[Beowulf] Odd NFS write issue for commands issued in a script

David Mathog mathog at caltech.edu
Wed Dec 9 01:30:14 UTC 2020


Can anybody suggest why a script which causes writes to an NFS mounted 
directory like so

    ssh remotenode 'command >/usr/common/tmp/outfile.txt'

could somehow fail that write silently, but this variant

    ssh remotenode 'command >/tmp/outfile; mv /tmp/outfile 
/usr/common/tmp/outfile.txt'

would always succeed?

(Actually it is slightly more complicated than this because
the whole command string shown above is constructed and then run in 
another program within a system() call.  Initially this turned up inside 
a threaded version, but it does it even with a straight system() call.  
I cannot reproduce this problem by running the ssh commands from the 
command line, it only happens inside the script.  The files so far have 
been relatively small, less than 50kb.  "command" is a run of the NCBI 
blastn program, although that is probably irrelevant.)

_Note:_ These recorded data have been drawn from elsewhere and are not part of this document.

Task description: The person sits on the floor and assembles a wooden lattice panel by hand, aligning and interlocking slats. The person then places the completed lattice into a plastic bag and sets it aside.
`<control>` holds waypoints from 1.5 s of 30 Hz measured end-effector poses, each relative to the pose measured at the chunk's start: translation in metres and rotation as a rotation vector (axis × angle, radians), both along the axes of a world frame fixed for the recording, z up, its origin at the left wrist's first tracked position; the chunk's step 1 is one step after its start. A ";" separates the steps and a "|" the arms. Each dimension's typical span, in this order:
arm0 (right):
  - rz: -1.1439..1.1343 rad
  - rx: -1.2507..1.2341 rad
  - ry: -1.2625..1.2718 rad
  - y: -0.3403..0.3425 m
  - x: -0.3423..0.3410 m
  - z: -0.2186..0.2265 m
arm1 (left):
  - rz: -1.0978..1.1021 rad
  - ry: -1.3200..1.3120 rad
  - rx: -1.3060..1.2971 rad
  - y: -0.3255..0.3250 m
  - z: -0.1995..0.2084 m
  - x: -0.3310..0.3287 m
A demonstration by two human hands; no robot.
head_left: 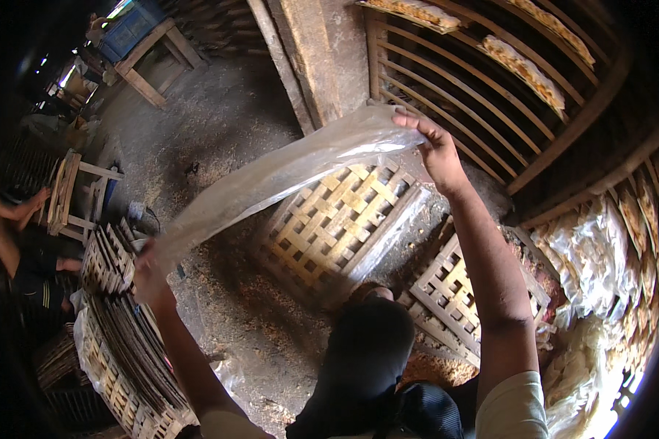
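Note:
Stretched between my two hands is a clear plastic sheet [293,164], gathered into a long band. My right hand [433,150] pinches its far right end, thumb and fingers pressed together. The near left end is in my left hand [152,274], which is somewhat blurred but closed around the plastic. Below the sheet lies a woven bamboo tray [329,227] with a wooden frame, and the plastic hides part of its far edge. A second woven tray [454,293] rests at an angle beside my right forearm.
Stacked woven trays [135,358] stand at my left. A slatted wooden rack [454,80] rises at the far right, holding trays of pale food. Plastic-covered food [593,256] fills the right side. Another person's arm [18,212] reaches a wooden frame [80,194]; a blue crate [132,29] sits farther back.

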State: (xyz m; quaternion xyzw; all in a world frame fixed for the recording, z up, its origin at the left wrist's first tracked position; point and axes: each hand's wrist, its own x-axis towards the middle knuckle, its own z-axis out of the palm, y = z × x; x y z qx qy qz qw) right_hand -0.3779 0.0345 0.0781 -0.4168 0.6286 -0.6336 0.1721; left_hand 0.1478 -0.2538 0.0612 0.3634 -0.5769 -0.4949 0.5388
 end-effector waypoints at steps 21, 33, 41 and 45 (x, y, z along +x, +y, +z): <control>-0.364 0.796 0.294 -0.035 -0.056 -0.273 | -0.437 -0.655 -0.199 0.149 -0.322 -0.038; -0.755 0.647 0.101 -0.019 -0.058 -0.276 | -0.426 -0.417 0.272 0.165 -0.334 -0.048; -0.631 0.916 0.645 -0.001 0.072 -0.324 | -0.401 -0.409 0.143 0.171 -0.300 -0.074; -0.563 0.887 0.723 0.002 0.073 -0.332 | -0.431 -0.491 0.101 0.167 -0.312 -0.061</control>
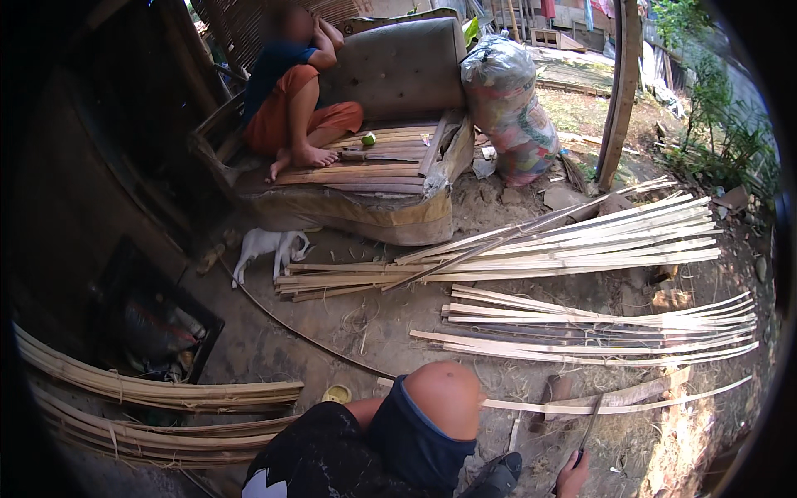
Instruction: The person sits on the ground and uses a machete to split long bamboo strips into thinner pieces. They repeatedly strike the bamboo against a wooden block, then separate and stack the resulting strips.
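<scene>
In my right hand [571, 476], low at the right, is the handle of a knife [593, 421]; its blade points up and reaches a long pale bamboo strip [631, 408]. That strip runs from beside my bent knee [449, 394] out to the right, passing over a wooden block [618, 393]. My left forearm [364, 410] goes behind the knee. Only a bit of my left hand [481, 400] shows past the knee, closed at the strip; most of its fingers are hidden.
Split bamboo strips lie in piles ahead [531, 257] and to the right [598, 319]; tied bundles [158, 390] lie left. A small yellow bowl [337, 394] stands near my leg. A white animal [267, 251] lies before a worn sofa [390, 174], where a person [295, 108] sits beside a stuffed sack [510, 108].
</scene>
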`<act>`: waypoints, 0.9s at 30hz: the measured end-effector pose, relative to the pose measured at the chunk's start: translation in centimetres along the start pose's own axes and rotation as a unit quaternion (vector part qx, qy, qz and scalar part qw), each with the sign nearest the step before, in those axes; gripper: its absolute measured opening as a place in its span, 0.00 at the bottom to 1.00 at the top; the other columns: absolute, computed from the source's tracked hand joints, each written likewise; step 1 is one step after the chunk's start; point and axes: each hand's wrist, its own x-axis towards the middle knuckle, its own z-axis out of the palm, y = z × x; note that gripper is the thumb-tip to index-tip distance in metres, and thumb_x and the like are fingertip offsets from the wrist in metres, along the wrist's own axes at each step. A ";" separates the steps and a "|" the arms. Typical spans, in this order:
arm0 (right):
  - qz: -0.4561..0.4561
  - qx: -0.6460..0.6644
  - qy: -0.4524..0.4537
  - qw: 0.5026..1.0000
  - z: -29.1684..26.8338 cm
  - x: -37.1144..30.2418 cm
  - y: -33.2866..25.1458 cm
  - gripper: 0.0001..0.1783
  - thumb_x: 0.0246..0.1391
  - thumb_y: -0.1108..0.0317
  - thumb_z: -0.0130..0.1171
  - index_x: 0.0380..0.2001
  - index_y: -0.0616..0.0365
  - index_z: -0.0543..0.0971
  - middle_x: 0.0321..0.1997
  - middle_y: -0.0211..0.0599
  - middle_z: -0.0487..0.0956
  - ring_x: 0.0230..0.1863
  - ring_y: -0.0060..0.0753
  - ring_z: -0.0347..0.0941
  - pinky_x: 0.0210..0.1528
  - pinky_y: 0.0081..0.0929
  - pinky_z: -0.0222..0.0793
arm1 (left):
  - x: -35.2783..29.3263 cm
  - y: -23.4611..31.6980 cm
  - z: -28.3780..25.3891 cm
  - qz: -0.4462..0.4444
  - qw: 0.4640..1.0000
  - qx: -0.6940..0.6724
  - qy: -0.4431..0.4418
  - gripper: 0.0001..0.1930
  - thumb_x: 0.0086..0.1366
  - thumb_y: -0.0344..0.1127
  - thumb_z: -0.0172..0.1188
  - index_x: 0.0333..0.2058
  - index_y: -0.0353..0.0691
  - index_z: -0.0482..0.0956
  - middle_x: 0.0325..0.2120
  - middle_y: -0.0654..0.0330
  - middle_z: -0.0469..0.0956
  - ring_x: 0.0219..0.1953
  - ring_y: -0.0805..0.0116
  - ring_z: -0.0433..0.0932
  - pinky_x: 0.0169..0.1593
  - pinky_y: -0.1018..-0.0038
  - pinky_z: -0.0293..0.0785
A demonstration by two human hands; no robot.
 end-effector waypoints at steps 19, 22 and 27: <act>-0.207 -0.078 -0.056 0.974 0.3 -2.4 -4.0 0.26 0.66 0.50 0.47 0.59 0.53 0.74 0.49 0.61 0.79 0.46 0.62 0.77 0.49 0.54 0.72 | -0.3 -0.8 1.4 0.035 0.995 0.057 -0.072 0.14 0.65 0.46 0.59 0.24 0.44 0.76 0.17 0.52 0.70 0.24 0.50 0.72 0.29 0.57 0.64; -0.098 -0.039 -0.085 0.991 -3.6 -3.7 -6.4 0.27 0.65 0.49 0.48 0.60 0.54 0.72 0.51 0.63 0.77 0.51 0.62 0.75 0.53 0.55 0.70 | -1.2 -2.7 3.1 0.031 0.991 0.031 -0.127 0.14 0.68 0.46 0.56 0.28 0.43 0.75 0.20 0.52 0.70 0.26 0.51 0.71 0.31 0.57 0.64; 0.015 -0.008 0.100 0.995 -2.3 -0.4 -0.6 0.18 0.63 0.60 0.54 0.49 0.62 0.77 0.33 0.59 0.81 0.36 0.62 0.79 0.37 0.48 0.72 | -0.8 -3.9 2.1 0.015 0.975 -0.049 -0.218 0.13 0.69 0.46 0.55 0.32 0.42 0.76 0.23 0.53 0.71 0.29 0.54 0.72 0.35 0.61 0.67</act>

I have even seen this happen:

    ssh remotenode 'command >/usr/common/tmp/outfile.txt; ls -al 
/usr/common/tmp/outfile.txt'
    ls -al /usr/common/tmp/outfile.txt

where the first ls (running on the remote node) shows the output file 
while the second (running on the NFS server) does not.

This is on a CentOS 7 system.  The server was last updated 8 days ago 
but the compute nodes have not been updated in almost a year.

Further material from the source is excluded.